Output range, inclusive: from the line containing "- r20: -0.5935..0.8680" to the line containing "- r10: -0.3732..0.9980". Restate those lines from the data below word for word and only those.

_DATASET SECTION_
******************************

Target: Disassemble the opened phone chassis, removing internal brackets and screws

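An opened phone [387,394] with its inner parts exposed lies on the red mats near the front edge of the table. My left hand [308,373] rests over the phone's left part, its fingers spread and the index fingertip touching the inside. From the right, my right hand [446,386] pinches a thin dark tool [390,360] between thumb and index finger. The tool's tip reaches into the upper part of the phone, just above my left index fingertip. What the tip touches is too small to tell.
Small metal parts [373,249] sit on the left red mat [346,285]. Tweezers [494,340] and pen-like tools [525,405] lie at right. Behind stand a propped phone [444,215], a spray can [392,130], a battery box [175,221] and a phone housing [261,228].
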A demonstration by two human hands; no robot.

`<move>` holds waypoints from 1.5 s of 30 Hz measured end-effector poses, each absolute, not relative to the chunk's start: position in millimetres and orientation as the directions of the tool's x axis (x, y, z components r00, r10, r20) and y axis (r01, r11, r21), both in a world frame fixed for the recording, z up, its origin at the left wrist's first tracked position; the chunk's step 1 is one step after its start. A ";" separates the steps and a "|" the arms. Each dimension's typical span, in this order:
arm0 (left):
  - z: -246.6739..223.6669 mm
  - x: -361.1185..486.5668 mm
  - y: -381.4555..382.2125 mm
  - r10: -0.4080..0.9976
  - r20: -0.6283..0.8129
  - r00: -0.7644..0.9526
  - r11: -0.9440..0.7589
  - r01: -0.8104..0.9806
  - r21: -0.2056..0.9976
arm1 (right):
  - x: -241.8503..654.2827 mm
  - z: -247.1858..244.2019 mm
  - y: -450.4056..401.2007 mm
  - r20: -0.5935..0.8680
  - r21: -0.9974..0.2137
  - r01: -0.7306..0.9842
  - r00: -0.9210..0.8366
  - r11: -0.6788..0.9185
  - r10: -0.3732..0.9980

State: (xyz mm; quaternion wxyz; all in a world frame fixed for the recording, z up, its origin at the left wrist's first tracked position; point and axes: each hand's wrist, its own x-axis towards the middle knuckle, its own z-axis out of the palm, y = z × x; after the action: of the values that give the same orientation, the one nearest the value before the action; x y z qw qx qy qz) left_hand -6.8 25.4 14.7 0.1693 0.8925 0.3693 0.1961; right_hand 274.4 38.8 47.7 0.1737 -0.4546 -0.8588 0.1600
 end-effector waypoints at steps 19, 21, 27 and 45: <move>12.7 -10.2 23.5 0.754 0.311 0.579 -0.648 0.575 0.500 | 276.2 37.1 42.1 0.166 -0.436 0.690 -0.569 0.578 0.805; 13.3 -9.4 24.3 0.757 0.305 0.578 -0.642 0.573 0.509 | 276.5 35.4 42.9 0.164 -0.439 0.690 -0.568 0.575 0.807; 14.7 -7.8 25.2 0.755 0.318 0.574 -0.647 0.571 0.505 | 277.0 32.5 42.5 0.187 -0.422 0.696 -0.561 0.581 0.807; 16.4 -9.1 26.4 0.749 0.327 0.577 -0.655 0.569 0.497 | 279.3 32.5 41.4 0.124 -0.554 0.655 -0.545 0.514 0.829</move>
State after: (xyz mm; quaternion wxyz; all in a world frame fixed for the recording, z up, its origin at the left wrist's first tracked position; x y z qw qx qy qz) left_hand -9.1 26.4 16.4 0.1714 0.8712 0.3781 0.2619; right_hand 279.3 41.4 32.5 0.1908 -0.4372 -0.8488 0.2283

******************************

_TASK SOLUTION_
  - r20: -0.5935..0.8680
  - r21: -0.9974..0.2137
  - r01: -0.7306..0.9842
  - r00: -0.9210..0.8366
  - r11: -0.6788..0.9185
  - r10: -0.3732..0.9980

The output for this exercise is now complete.